SAM 3D Body: Robust Full-Body Human Mesh Recovery¶

Conference: CVPR 2026
Paper: CVF Open Access
Code: Open source (the paper states both 3DB and MHR have been open-sourced)
Area: Human Understanding
Keywords: Human Mesh Recovery, Promptable Inference, Full-body Pose, Data Engine, MHR

TL;DR¶

SAM 3D Body (3DB) is a SAM-style promptable single-view full-body human mesh recovery model. It utilizes a shared encoder + body/hand dual-decoder architecture based on the MHR representation, which decouples skeleton and shape. Coupled with a data engine capable of mining hard samples and producing 7 million high-quality annotations, it achieves SOTA performance on both body and hand poses in in-the-wild images.

Background & Motivation¶

Background: Estimating 3D human pose (skeletal structure) and shape (soft tissue) from a single image is a fundamental capability for vision and embodied AI to understand and interact with humans. Significant progress has been made in Human Mesh Recovery (HMR), primarily relying on SMPL/SMPL-X parametric models, with a recent shift from body-only to full-body methods including hands and feet.
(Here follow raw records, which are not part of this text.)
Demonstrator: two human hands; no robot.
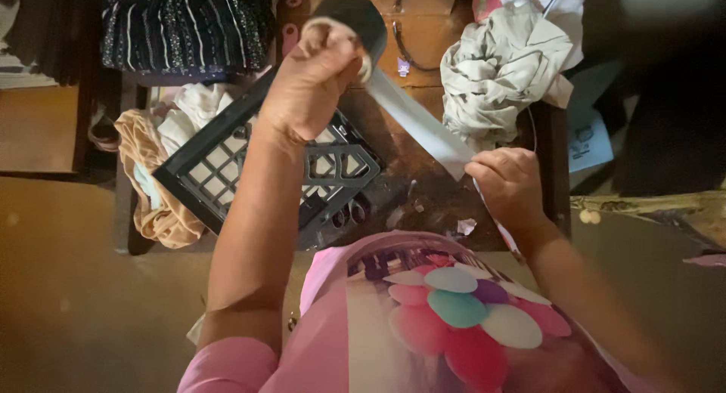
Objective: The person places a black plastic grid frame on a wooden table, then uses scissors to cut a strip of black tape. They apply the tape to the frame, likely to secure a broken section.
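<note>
- Left hand [308,83] is raised and closed in a fist around a roll of grey tape [355,19], gripping it through and around the core; the roll sits at the top of the fist.
- Right hand [508,185] pinches the free end of the tape strip [420,121], fingers curled shut on it, down and to the right of the left hand.
- One strip runs taut between the two hands, above a dark wooden table [423,38].
- Judged by its look, the tape is light, thin and limp, sticky on one face; it would likely fold on itself if slackened, so the roll's core and the very end of the strip seem the best holds.
- Under the left forearm lies one black plastic crate [227,155], tilted.
- Beyond the right hand sits one heap of crumpled pale cloth [503,68].
- Left of the crate hangs one tan cloth [155,204].
</note>
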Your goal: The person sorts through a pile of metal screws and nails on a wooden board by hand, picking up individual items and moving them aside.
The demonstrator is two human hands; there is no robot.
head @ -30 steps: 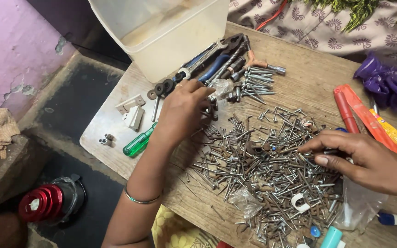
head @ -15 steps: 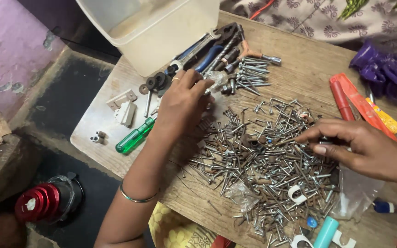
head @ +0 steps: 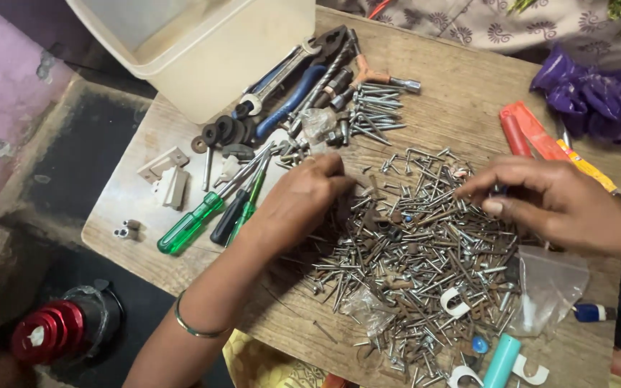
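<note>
left hand [head: 303, 197]: on nail pile's [head: 425, 266] left edge, grip curled, can't tell if holding
right hand [head: 548, 201]: pile's right side, fingertips pinched narrow, contents unclear

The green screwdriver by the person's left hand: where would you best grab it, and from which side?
Probably by the translucent green handle of the green screwdriver, coming from above on the table's left side. The handle is the thick part and lies flat and bare near the edge, while its thin shaft runs up beside a darker screwdriver toward the left hand.
</note>
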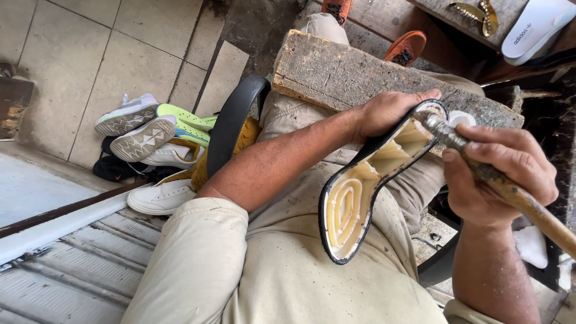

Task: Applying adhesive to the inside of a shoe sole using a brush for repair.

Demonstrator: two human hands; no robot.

Limitations of Prior Work: Existing methods lack robustness on in-the-wild images, frequently failing in the presence of challenging poses, heavy occlusion, or rare viewpoints. Additionally, it remains difficult to accurately estimate both global body pose and fine-grained hand/foot details within a unified framework. The authors attribute these issues to two factors: (1) Large-scale, diverse human data with high-quality mesh annotations is inherently difficult to collect and computationally expensive. Existing datasets either suffer from low pose diversity due to laboratory collection or poor mesh quality due to pseudo-labeling. (2) Current architectures lack dedicated optimization mechanisms for body vs. hand poses and fail to address monocular image ambiguities effectively.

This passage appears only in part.